In other embodiments, each sensor (i.e., the sensors 122, 124) of the array of sensors 120 is a force resistor sensor. As known in the art, the force resistor sensor uses the electrical property of resistance to measure the force (or pressure) applied thereto. Generally, the force resistor sensor is made up of two parts, a resistive material applied to a film and a set of contacts applied to another film. In certain embodiments, the force resistor sensor may accommodate a pressure of up to 10 psi, preferably 20 psi, preferably 40 psi, preferably 60 psi, preferably 80 psi, or 100 psi. In certain embodiments, the force resistance sensor can measure impacts at velocities of up to 10 mph, preferably 20 mph, preferably 40 mph, preferably 60 mph, preferably 80 mph, or 100 mph.

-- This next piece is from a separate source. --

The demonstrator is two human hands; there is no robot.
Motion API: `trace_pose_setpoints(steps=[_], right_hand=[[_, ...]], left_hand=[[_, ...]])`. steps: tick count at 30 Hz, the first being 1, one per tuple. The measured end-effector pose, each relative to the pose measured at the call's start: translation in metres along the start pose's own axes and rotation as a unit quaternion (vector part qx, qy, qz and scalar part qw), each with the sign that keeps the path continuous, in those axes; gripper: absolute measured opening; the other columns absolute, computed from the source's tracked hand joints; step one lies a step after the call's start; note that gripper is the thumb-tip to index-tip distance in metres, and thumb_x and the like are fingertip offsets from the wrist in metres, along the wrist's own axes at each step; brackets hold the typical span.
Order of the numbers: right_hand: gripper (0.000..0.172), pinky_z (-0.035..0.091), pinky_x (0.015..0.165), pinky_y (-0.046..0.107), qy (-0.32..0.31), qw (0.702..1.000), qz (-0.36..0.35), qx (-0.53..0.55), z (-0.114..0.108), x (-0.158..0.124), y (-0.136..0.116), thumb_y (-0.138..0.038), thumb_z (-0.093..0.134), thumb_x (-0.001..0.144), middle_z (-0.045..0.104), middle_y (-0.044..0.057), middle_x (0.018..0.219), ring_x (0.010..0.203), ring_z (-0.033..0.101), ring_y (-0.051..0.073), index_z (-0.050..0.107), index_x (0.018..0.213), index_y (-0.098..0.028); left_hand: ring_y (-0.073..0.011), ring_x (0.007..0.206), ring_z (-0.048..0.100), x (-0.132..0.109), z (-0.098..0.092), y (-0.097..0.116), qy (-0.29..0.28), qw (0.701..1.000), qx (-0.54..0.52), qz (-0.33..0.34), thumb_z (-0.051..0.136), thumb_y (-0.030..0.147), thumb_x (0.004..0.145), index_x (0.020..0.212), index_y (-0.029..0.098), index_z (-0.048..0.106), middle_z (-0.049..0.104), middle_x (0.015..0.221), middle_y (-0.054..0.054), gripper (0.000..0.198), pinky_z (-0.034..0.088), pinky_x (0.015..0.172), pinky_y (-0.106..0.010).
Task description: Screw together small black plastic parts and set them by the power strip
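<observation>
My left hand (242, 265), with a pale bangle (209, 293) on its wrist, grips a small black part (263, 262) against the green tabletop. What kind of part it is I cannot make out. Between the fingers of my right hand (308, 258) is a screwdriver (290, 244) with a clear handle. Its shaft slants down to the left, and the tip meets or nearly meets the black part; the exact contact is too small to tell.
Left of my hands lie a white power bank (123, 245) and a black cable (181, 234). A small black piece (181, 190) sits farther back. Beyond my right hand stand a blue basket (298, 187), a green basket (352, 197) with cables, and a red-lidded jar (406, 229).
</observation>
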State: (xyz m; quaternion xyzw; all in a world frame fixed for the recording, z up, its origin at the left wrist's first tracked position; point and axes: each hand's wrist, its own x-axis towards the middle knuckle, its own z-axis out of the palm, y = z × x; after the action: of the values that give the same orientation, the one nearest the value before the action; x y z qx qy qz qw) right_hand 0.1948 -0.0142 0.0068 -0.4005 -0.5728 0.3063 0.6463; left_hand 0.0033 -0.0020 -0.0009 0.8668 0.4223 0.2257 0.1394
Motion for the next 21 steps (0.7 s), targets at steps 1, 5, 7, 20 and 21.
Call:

Herein, the resistive material serves to make an electrical path between the two sets of conductors on the other film. Thereby, for purposes of the present disclosure, when a force is applied to the force resistor sensor, a proper connection is made between the contacts, hence the conductivity is increased (approximately a linear function of force), which in turn may be used to generate a corresponding measurement indicative of the impact of the hitting ball thereat or in vicinity thereof.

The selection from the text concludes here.